Alina menepuk jidat. Dia lupa jika anak ini pintar sekali membalas perkataan orang lain, iya seperti dirinya. Maka sebagai seorang ibu, ia perlu lebih pintar dari anaknya.
"Hara bukannya kemarin mau ice cream matcha sandwich ya? Gimana kalau kita beli sekarang?"
Mata Hara sempat berbinar sebelum meredup kembali. "Tapi kan nanti auntie Shova mau bawain. Mommy mau ngalihin pembicalaan ya?"
Alina meringis, Hara terlalu pintar. "Bu-bukan begitu, cuma Mommy lupa kalau auntie kamu mau main ke sini."
"Gak perlu dirayu, Tante. Dia harus mengakui kalau dia emang cadel!"
Hara mendelik tajam. "Pelgi kamu! Nanti aku cepat dewasa kalau kamu disini telus!"
Alina mengerutkan kening, "Kok bisa cepat dewasa, Sweetie?"
"Kalo malah-malah telus nanti Hala ubanan Mommy ... yang lambutnya ubanan kan Daddy, kalau Hala ubanan juga, nanti Hala dikila pacal Daddy," Keluh Hara kesal karena ibunya payah, tak mengerti dirinya.
Alina yang kini mengerti, tertawa terbahak-bahak. Hara memang sempat iseng memainkan rambut Asaf ketika ayahnya itu sedang tertidur di kursi sofa ruang tamu. Entah bagaimana rambut Asaf yang baru mau menginjak usia kepala tiga tahun depan sudah ada rambut putihnya. Mungkin karena terlalu banyak bekerja, kurang piknik bisa jadi.
"Kalo kamu ngusir aku, berarti Mama gak jadi kesini. Gak jadi deh, kamu dapat ice cream dari Mama!" ejek Qori sembari menjulurkan lidahnya.
"Assalamualaikum, kesayangan Daddy ... loh, itu kenapa bibirnya Hara maju begitu, Lin?" Asaf yang baru saja sampai sehabis menjemput adiknya dari bandara itu kebingungan melihat Hara cemberut.
"Biasa, Mas. Sensian," jawab Alina.
"Hala gak sensian Mommy! Kak Qoli yang nyebelin, Dad. Hala gak bohong!" seru Hara tak terima.
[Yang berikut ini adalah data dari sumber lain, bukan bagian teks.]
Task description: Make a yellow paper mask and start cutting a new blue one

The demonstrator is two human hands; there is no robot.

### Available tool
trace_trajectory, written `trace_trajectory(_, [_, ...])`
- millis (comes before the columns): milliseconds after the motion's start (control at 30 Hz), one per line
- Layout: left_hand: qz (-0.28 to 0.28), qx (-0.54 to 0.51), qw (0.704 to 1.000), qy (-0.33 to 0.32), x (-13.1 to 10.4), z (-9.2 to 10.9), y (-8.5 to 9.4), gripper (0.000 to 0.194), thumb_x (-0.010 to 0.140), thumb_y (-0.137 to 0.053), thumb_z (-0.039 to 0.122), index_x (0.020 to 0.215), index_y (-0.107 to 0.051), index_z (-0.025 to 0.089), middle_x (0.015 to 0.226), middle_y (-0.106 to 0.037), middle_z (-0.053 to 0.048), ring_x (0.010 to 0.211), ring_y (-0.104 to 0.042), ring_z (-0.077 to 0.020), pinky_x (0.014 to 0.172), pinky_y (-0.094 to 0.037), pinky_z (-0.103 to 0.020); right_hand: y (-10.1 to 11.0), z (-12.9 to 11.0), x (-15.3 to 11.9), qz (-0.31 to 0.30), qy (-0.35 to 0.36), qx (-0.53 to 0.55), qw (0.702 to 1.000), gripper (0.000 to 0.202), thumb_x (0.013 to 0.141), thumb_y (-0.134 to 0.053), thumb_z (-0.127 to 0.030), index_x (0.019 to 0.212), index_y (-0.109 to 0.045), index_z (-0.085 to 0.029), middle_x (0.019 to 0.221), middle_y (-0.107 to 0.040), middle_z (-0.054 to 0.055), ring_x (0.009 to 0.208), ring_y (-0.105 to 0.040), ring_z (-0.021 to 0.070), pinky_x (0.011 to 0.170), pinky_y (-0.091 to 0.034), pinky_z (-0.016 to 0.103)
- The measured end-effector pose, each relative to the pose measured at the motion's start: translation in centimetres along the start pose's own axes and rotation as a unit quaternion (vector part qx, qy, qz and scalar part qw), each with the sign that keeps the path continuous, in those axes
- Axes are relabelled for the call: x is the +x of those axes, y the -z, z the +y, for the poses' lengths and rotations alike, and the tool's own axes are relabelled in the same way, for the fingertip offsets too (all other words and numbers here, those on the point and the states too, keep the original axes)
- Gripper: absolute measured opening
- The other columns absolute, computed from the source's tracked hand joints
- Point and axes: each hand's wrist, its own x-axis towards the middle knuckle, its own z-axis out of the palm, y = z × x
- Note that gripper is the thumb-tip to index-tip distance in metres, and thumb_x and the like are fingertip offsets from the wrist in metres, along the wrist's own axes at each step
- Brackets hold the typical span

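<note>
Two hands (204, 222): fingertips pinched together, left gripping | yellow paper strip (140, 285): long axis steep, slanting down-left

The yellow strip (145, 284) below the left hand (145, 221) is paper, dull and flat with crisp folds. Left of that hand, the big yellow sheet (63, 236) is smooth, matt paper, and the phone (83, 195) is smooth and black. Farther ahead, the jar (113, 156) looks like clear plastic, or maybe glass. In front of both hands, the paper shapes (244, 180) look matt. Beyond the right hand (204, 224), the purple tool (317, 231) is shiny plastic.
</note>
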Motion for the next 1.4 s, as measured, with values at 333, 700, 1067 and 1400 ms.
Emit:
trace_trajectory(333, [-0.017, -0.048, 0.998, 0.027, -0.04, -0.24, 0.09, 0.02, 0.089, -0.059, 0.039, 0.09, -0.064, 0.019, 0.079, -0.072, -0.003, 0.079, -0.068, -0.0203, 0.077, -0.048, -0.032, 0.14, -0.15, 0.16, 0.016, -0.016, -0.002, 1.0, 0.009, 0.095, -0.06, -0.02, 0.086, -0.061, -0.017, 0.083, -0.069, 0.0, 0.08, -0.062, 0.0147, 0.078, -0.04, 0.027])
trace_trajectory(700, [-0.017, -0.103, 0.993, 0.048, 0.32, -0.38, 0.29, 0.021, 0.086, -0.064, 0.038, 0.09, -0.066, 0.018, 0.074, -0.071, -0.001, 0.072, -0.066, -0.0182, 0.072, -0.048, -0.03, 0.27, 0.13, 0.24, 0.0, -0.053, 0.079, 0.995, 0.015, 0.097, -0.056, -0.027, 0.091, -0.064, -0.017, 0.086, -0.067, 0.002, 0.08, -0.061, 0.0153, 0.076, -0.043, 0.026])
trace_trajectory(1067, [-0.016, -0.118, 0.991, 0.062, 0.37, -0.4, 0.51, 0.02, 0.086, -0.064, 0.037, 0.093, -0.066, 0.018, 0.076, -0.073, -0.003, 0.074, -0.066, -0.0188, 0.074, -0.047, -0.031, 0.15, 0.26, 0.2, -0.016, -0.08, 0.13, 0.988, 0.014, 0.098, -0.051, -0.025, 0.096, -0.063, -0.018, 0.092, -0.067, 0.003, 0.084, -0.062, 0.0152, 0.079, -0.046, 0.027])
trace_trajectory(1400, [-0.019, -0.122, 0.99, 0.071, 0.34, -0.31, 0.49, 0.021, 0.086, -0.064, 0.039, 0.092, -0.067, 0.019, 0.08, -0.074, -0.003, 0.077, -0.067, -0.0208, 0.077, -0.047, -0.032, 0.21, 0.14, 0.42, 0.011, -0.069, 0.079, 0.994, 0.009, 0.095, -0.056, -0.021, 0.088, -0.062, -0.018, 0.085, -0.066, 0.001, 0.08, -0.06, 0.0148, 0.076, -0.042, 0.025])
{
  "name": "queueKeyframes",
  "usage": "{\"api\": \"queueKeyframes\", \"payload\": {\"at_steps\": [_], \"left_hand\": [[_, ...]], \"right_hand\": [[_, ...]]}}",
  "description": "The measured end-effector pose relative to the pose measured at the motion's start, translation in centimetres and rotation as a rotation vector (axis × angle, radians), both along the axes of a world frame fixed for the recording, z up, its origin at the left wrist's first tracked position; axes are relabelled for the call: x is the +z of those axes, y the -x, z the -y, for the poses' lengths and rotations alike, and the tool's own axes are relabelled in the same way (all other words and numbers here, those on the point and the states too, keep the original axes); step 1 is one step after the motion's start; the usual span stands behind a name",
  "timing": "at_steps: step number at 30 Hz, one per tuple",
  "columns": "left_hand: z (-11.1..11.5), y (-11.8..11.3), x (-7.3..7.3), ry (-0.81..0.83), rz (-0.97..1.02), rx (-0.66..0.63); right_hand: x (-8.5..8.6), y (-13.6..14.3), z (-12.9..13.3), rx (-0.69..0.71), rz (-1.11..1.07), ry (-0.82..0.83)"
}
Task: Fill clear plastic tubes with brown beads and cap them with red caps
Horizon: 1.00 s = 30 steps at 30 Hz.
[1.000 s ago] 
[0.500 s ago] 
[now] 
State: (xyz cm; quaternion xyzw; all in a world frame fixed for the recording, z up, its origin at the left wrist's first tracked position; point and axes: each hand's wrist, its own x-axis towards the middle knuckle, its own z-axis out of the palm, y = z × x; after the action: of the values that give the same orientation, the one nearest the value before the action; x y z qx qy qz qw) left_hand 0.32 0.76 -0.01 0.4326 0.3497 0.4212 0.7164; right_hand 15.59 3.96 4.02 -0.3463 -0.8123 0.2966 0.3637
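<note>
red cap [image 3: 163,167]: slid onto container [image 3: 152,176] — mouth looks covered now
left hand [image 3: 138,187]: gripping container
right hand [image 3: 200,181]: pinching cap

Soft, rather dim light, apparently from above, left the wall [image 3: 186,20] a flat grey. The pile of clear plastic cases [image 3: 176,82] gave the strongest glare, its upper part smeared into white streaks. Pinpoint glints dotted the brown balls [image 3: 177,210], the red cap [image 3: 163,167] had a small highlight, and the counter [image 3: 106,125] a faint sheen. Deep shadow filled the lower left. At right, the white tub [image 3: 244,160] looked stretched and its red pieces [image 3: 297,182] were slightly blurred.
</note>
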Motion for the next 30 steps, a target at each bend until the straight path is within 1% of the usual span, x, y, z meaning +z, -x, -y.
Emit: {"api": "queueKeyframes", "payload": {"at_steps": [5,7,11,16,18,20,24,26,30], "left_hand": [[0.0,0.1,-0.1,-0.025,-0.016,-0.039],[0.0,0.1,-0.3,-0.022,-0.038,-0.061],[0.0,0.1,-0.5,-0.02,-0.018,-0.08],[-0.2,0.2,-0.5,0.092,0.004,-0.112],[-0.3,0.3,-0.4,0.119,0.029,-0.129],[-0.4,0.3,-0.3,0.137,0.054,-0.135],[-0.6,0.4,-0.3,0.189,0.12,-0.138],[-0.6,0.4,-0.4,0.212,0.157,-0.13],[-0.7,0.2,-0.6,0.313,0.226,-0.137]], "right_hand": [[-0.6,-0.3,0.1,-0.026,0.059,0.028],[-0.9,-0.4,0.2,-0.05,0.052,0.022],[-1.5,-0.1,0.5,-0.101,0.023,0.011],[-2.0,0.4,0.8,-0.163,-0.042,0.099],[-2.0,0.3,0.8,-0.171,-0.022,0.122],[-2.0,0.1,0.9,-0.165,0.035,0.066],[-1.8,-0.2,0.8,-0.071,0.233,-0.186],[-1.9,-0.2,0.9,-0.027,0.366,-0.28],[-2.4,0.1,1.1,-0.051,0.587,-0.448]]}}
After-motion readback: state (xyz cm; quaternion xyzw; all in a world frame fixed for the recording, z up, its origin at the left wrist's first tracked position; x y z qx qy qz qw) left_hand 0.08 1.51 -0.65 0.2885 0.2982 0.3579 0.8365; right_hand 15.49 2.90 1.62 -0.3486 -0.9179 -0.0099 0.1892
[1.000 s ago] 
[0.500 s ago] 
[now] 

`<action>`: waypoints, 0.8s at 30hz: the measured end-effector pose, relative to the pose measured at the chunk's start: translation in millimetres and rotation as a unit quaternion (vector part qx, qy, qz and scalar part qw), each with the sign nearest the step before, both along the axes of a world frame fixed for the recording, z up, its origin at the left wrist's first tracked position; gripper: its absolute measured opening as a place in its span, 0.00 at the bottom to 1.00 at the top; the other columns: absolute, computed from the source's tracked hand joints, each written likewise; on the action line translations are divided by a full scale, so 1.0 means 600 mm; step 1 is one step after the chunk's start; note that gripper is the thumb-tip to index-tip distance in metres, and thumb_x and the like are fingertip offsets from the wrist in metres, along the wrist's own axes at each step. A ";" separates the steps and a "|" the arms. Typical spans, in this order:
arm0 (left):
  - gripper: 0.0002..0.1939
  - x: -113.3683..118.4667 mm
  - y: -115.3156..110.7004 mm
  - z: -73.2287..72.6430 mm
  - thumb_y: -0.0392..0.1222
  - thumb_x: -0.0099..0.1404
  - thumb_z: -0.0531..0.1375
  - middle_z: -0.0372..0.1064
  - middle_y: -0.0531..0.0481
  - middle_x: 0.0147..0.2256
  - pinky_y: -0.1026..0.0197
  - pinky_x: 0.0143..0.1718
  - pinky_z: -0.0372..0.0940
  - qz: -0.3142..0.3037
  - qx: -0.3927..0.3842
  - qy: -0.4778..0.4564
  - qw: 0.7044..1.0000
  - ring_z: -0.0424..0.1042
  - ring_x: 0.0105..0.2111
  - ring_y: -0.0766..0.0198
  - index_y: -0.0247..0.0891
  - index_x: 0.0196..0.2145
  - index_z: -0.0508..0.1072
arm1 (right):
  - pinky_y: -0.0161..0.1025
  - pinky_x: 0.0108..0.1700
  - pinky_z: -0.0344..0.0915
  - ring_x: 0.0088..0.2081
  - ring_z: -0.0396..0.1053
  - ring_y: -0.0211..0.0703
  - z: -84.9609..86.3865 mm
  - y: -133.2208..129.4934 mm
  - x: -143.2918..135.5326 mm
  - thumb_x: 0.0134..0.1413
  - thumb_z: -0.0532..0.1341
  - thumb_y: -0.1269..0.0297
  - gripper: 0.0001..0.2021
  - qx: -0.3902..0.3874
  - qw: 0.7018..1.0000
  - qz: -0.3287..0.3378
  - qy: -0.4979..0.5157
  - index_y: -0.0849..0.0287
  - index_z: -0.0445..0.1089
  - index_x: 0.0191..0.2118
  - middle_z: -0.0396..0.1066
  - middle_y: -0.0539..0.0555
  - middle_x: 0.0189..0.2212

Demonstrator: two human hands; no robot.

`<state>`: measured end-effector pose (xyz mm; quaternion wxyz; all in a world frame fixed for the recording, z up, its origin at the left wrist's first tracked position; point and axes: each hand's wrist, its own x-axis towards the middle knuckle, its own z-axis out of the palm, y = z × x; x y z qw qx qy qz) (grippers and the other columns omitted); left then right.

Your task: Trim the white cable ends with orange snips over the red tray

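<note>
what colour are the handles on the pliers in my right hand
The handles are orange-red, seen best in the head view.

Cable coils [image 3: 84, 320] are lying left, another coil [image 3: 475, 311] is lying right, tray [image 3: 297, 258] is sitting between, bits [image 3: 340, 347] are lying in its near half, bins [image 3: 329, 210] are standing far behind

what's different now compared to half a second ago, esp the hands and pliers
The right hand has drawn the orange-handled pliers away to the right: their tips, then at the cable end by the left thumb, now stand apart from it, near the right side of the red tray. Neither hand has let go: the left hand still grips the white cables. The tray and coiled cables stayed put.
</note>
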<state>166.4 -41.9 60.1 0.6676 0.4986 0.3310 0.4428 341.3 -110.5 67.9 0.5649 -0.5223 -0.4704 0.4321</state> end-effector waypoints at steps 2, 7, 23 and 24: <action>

Asaf berdecak pelan, ia menghampiri Hara dan mencubit pelan kedua pipinya. "Iya, Daddy percaya kamu." Lalu pandangan Asaf beralih pada keponakan nya. "Qori, jangan digangguin terus dong Hara-nya. Hara itu sensian sama kayak Mommy-nya. Minta maaf ya sama Hara," bujuk Asaf.
Qori menjulurkan tangan kanan dan berbicara dengan nada paling rendah. "Maaf ya, Ra. Aku cuma bercanda tadi."
Tanpa berniat untuk melihat Qori, Hara hanya menjawab dengan dehaman. "Hm."
Asaf hanya menggelengkan kepala, tahu jika Hara dipaksa untuk menggenggam balik tangan Qori, malah yang ada nanti gadis itu akan semakin marah maka lebih baik dia diam saja.
Namun ketika ia beralih menatap istrinya, seketika firasat tak menyenangkan merayapi tubuhnya. Alina memandang tajam dan bersidekap, jelas sekali dia sedang marah. "Mas, kamu ... nanti malam tidur di luar!" Begitulah kalimat paling menyiksa luar dalam seorang Asaf yang baru saja terucap dari bibir menggoda milik Alina.
"Sebenarnya gue salah apa sih, Cop?" tanya Asaf pada adiknya.
Shova mengangkat bahu dan mengelus perutnya yang membuncit. "Enggak tahu deh, mungkin lagi isi kali. Dia kan ganas banget kalo udah punya macan di kantong."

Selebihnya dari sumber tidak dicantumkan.